Go through the data and retrieve each line that includes the string "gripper".
(RAW DATA)
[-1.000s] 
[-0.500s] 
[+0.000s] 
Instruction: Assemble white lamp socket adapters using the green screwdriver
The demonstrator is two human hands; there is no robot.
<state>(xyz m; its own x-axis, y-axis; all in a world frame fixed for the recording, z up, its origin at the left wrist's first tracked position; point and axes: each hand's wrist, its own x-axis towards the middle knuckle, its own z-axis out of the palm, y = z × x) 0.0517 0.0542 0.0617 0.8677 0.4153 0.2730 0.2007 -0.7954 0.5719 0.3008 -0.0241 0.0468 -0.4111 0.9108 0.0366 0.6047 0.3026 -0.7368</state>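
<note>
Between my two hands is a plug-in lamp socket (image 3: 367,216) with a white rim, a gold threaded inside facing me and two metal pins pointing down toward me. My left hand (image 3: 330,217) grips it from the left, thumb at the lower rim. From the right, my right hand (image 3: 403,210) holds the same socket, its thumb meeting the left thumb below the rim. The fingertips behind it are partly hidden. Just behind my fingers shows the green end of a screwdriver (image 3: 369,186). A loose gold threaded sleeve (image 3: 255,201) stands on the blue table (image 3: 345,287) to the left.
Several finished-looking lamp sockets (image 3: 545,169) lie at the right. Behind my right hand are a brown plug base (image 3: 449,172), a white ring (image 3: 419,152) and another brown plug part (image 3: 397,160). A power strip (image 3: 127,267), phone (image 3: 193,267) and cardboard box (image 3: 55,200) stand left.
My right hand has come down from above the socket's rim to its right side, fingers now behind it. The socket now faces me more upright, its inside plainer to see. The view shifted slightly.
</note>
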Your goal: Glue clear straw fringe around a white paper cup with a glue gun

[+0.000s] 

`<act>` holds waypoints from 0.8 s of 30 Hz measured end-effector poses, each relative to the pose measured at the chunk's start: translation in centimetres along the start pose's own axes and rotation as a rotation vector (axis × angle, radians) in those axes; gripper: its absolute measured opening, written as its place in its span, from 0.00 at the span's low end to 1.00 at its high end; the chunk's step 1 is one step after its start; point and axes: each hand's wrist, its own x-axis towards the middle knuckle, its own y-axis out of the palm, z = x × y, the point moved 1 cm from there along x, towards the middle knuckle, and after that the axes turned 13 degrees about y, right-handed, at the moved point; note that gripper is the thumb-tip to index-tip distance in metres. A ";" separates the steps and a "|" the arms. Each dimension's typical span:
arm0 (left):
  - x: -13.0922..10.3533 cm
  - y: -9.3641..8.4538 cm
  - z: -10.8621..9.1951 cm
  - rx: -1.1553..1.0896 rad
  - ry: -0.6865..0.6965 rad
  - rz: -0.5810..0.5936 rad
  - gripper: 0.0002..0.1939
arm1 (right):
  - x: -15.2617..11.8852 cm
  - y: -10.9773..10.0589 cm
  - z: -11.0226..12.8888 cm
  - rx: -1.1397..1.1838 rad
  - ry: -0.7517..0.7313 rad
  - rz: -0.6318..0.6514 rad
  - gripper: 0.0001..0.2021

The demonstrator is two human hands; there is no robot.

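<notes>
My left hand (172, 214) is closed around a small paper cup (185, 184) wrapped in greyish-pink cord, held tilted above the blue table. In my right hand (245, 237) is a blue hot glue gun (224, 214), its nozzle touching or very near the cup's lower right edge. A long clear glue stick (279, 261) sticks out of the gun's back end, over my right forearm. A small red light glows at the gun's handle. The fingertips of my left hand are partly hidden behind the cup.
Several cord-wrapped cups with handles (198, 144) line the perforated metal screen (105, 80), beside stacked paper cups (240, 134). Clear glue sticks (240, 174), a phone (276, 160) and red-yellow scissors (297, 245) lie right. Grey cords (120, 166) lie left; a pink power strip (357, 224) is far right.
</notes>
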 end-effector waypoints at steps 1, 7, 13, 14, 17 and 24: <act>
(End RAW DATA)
▸ ANSWER SPACE:
`<act>` holds waypoints from 0.8 s of 30 Hz measured end-effector poses, each relative to the pose measured at the chunk's start: translation in centimetres along the start pose's own axes and rotation as a rotation vector (axis × angle, radians) in those axes; gripper: its absolute measured opening, written as its place in its span, from 0.00 at the span's low end to 1.00 at its high end; the chunk's step 1 is one step after its start; point and axes: each hand's wrist, its own x-axis towards the middle knuckle, its own y-axis out of the palm, z = x × y, the point moved 1 cm from there along x, towards the middle knuckle, and after that the axes turned 13 degrees about y, right-handed, at the moved point; note that gripper is the thumb-tip to index-tip distance in metres. A ";" separates the steps and a "|" the arms. Each dimension's typical span:
  - gripper: 0.0002..0.1939
  - gripper: 0.0001..0.2021

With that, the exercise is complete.